Sorry for the wordiness. Just like being thorough. 
Any help is appreciated


----------



## coaly (Dec 20, 2014)

Depends on the outlet size and what you want to do for a chimney. That's the expensive part. It's going to heat 2000 sf plus, and the efficiency isn't reduced since new. Only door gaskets if equipped wear out to change the heat output. They are easily replaced when necessary. A baffle inside is a big help if not equipped. That is the most simple and best improvement.

If this were a 6 inch outlet stove it would be a no-brainer.
The chimney needs to be the same size as the stove outlet. It's probably 8 inch, and can't legally be reduced. So if you build a masonry one with 8 inch flue for it, you would need to put a liner in it someday if you want to upgrade to a newer stove. (most require 6 inch) If you're putting in a metal insulated one, the 8 is more expensive and would still need to be lined or replaced some day for a newer stove.

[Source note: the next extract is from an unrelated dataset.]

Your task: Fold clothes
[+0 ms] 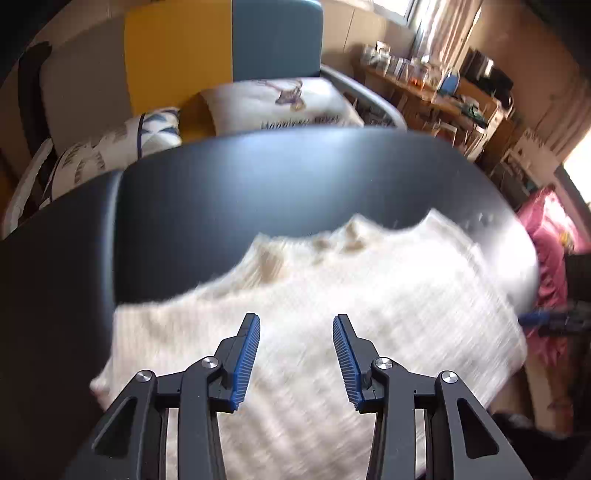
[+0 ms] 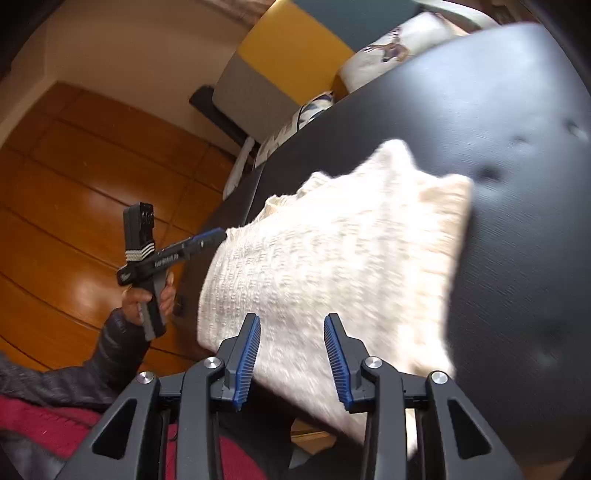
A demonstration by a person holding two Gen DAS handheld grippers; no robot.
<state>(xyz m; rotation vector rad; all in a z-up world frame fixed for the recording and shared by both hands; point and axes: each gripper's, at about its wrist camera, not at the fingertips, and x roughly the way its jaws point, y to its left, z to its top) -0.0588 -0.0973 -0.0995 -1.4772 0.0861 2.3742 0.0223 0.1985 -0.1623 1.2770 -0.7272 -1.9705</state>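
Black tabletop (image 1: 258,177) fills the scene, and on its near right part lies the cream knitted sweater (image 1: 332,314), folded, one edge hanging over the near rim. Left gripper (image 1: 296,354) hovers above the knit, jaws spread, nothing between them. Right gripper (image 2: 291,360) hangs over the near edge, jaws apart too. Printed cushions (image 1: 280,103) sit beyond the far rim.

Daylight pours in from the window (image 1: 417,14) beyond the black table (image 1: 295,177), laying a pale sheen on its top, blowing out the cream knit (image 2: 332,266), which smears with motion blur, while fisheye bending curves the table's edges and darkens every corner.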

So you need the correct size, and it's best to have any inside the structure, not an exterior type that is difficult to keep hot inside. Stove operation and efficiency is all about the chimney more than the stove.

I've always heated a 1880 sf single level home with manual stoves, no automated or electric heat system. But I built it with an open floor plan, interior chimney up the middle and get a 10 degree drop to the farthest rooms away. I use one variable speed fan about 5 inches square to even the heat to the farthest bedroom. Went to a stove that heats up to 3000 sf, so we're plenty warm without a full load. Farthest bedroom away averages 72 at bedtime and 66 to 68 in the morning. Our heat load is far greater than your location with temps at or below freezing most of the winter. Single digits are not uncommon nights.

The comparable size Fisher is 454 lbs, so figure about 500 if bricked back, sides and bottom. Lift the doors off and keep it on wheels.

And I would keep my hands off it when in operation.


----------



## begreen (Dec 20, 2014)

Lots of things wrong in that picture. No hearth in front of the stove and it is way too close to nearby combustibles. Depending on your heating needs I would consider passing on this gift and installing a modern stove properly for cleaner more efficient heat.


----------



## JayD (Dec 20, 2014)

Me thinks that is a picture from Grandma's house, Thats currently no longer being used?  If ya have the cash I would buy a new stove, It will use less wood for sure. But if money is tight go for it. looks like it does use a 8" flu pipe.Their is good info on goggle sounds like it pumps out some heat for sure. and would tolerate sub-par wood better the a new EPA stove, The new EPA stoves require really DRY seasoned wood to burn right, That can take 2 years after being cut and split you will need a moisture meter and keep your wood below 20% That can be hard to find if your buying wood. If you chimney can take a 8" pipe I would Go for it and get your feet wet and get you started, Here's a schematic on the stove. Scroll up to {Atlanta} then the Huntsman 400DD/ Ponderosa 24DD http://www.woodmanspartsplus.com/68/catalogs/Wood-and-Coal-Stoves-Manufacturers-Cross-Reference.html   I would put fresh door gaskets on, And set it up so you can clean the chimney easy. Jay


----------



## claydogg84 (Dec 20, 2014)

begreen said:


> Lots of things wrong in that picture. No hearth in front of the stove and it is way too close to nearby combustibles. Depending on your heating needs I would consider passing on this gift and installing a modern stove properly for cleaner more efficient heat.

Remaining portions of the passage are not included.